Respirei fundo duas vezes antes de me virar para olhar. Meus olhos percorreram a extensão de seus braços perfeitamente desenhados e tão pálidos quanto a dois minutos atrás. Nenhuma marca. Nenhuma vermelhidão. Colin havia entrado em combustão espontânea na minha frente a menos de um minuto e agora sorria para mim como se meu rosto de pânico o estimulasse.

–Impressionada? – Ele ergueu a sobrancelha direita e aumentou o sorriso, meu coração deu um baque dolorido contra as costelas e naquele momento estava mais ciente da mão de Colin no meu pulso e do meu sangue em chamas do jamais estive de qualquer outra coisa na vida. – Eu não posso fazer isso parar, Liz.
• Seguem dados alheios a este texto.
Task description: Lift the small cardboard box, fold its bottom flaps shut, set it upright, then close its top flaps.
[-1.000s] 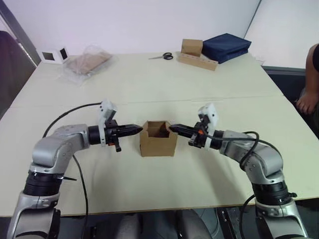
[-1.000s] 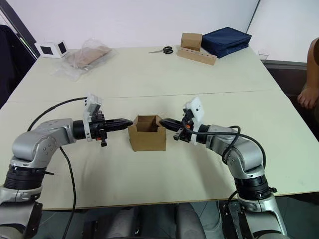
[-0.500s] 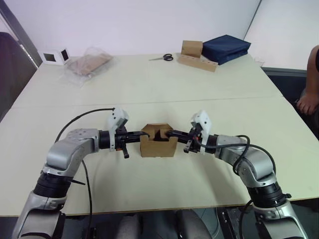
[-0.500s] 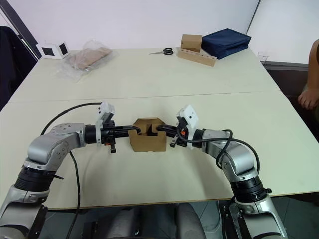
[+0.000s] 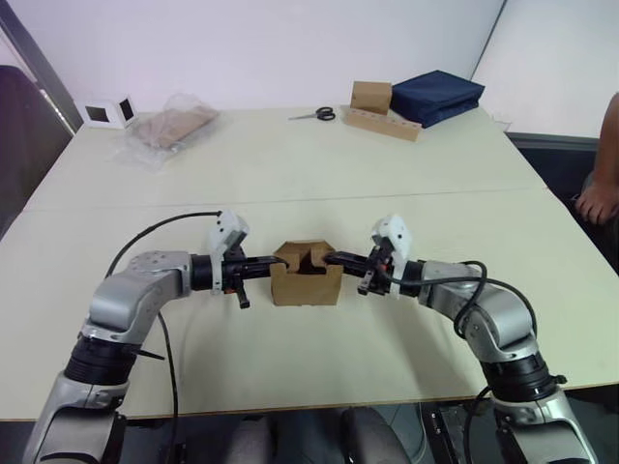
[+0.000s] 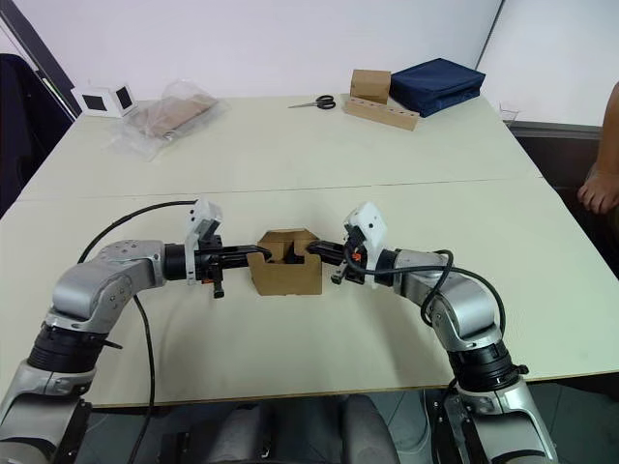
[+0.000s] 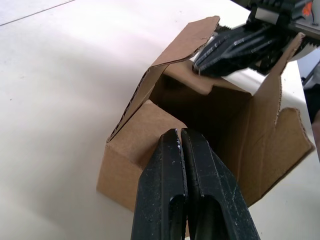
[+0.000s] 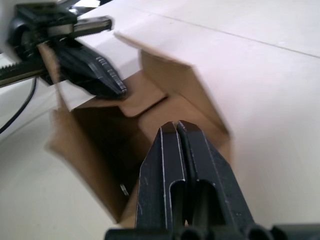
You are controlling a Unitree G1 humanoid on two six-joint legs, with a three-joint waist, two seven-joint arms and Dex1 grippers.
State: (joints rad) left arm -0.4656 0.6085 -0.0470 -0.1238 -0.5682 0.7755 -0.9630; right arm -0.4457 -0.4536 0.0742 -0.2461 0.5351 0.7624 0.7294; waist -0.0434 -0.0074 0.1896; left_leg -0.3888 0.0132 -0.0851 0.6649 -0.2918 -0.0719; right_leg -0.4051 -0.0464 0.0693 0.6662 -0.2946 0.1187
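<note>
End effectors (image 5: 274, 261) press small cardboard box (image 5: 306, 280) flaps, interior shadowed.

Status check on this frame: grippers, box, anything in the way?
Left gripper shut, right gripper shut, each pressing a side flap inward. Small cardboard box upright on table, top partly folded, not closed. Nothing near the box in the way.

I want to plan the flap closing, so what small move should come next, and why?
Probably press both side flaps further down and inward. The left hand and right hand, fingers shut, rest on opposite side flaps of the small cardboard box, which are partly folded; the opening between them is not yet closed.
</note>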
Isso... – Tocou o indicador na minha testa me fazendo recuar dois passos. – Isso é quem você é. Não importa o que você faça, não pode mudar isso.

–Então me ajude a controlar. –Minha voz saiu mais esganiçada do que esperava e preencheu o ambiente por algum tempo.

–Eu gostaria, mas não posso. Não vou ficar na legião, estou de partida. Logo pela manhã vou em direção a Quarta Legião. Tem uma pessoa contando comigo para salvar sua vida e eu simplesmente não posso falhar com ela.

O encarei por um tempo sem saber o que falar, era minha única chance, minha esperança, e ele iria embora. Colin ia embora. O pânico me atingiu como um soco no estômago, quem mais poderia me ajudar? Antes que pudesse mudar de ideia as palavras saltaram da minha boca e incendiaram o ambiente como Colin certamente era capaz de fazer.

–Então acho que teria de ir com você.